Post-structuralism was seen as insufficient to prevent the rise of these new forms of monism, loosely grouped together under the rubric of « speculative realism ». The post-structuralists’ positive valuation of « speculation » as conceptual investigation and experimentation was considered by some to be in danger of founding a new idealism, called by some « constructivism » and by others « correlationism », enshrining the omnipotence of language, society, or individual and/or collective thought to the detriment of empirical reality.
Certain thinkers saw themselves as invested with the mission of reinstating « realism » and subordinating the free play of metaphysical speculation to the hard and convincing real state of affairs. « Hard and convincing » realism represents a return to a grasp on reality by turning post-structuralist critique against itself. A key figure in this monist regression was Alain Badiou, who tried to synthesize both pluralism and monism under the aegis of an ontological realism allied to an adulterated scientism.
The conceptual situation became pathological under Badiousian regenting, and it was only a matter of time before a strange new malady appeared, or an old malady in mutated form.
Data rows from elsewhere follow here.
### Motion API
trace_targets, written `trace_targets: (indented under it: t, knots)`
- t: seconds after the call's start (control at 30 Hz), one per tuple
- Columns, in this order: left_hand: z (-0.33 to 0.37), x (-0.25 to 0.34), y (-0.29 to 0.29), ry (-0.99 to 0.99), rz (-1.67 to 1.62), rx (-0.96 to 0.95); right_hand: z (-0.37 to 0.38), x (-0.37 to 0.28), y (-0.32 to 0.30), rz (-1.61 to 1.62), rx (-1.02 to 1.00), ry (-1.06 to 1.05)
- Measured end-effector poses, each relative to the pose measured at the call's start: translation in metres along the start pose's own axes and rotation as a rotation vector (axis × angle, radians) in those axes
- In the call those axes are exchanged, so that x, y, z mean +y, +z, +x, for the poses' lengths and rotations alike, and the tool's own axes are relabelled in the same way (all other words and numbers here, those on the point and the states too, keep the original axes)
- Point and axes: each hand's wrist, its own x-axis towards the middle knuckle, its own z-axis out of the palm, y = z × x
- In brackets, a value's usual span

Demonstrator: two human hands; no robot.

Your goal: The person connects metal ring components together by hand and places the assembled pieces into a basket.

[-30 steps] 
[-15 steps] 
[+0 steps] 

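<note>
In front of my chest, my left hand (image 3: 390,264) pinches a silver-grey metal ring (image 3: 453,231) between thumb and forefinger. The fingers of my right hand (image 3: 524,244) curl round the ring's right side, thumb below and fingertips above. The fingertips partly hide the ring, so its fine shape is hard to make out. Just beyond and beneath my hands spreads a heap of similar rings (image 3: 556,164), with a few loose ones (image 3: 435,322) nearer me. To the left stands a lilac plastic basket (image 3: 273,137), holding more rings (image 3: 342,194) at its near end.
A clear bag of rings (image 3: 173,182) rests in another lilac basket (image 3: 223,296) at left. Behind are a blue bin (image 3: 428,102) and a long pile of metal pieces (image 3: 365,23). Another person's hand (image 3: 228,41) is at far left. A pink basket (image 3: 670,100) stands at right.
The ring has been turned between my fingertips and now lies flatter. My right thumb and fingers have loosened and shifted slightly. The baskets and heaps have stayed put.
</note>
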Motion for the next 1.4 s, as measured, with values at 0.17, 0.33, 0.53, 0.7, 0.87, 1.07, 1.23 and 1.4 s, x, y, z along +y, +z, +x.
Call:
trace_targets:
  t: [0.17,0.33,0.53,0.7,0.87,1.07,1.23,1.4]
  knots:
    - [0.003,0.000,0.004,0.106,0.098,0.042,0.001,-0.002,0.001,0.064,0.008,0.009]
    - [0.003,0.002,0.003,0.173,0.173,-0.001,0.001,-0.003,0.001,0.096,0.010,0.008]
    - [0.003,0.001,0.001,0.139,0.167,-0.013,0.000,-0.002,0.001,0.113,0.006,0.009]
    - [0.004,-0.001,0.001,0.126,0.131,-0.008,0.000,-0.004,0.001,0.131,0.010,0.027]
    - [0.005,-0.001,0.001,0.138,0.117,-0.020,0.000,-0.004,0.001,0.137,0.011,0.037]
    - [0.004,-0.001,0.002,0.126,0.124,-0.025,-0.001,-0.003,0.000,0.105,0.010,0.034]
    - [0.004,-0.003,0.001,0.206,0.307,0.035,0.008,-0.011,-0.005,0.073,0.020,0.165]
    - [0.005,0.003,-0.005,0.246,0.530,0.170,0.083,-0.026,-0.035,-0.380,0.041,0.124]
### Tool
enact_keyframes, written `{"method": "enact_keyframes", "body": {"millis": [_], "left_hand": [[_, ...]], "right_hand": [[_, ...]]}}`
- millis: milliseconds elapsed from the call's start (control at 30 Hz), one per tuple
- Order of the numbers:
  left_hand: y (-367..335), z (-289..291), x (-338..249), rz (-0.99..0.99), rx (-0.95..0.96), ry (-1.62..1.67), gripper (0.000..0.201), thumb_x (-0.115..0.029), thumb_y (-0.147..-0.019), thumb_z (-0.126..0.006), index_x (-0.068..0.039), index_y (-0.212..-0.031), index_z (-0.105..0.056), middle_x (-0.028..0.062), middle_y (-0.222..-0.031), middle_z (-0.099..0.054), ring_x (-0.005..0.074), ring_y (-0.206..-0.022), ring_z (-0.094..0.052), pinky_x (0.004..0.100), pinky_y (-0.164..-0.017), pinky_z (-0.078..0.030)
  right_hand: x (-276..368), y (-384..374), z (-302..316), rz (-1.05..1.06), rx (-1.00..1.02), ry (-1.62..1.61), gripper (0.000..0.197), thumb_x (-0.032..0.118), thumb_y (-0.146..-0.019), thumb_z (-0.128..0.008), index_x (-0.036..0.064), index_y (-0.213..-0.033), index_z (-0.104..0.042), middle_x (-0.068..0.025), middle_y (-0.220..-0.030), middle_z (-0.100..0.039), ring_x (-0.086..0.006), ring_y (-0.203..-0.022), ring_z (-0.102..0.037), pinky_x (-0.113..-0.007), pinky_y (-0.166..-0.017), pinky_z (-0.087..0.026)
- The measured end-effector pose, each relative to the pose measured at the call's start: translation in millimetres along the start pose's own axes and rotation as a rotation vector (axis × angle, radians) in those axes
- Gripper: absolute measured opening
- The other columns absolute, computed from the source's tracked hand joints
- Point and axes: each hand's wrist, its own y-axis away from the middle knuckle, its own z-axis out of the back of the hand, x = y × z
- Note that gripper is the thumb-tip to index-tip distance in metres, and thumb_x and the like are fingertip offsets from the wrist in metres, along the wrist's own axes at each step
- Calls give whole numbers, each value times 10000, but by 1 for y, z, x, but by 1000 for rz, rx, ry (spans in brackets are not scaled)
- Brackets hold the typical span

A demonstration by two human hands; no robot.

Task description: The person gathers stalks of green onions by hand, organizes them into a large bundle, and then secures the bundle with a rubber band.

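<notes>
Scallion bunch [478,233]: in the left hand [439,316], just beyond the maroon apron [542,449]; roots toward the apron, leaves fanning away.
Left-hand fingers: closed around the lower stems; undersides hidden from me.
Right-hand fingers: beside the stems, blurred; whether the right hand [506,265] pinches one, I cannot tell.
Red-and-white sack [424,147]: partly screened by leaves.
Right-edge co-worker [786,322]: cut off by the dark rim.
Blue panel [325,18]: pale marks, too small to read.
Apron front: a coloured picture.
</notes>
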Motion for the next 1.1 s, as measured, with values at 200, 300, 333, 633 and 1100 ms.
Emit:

Given the regressive nature of its gaze, and its reinvention of an ontological turn already accomplished by its post-structuralist predecessors, one baptise this malady with the name « onto-nostalgia ». On this blog, and in separate published and soon to be published articles, I have examined close up two forms of this malady: Graham Harman’s non-scientistic OOO and Levi Bryant’s scientistic renaturalisation of OOO: MOON (machine oriented onto-nostalgia).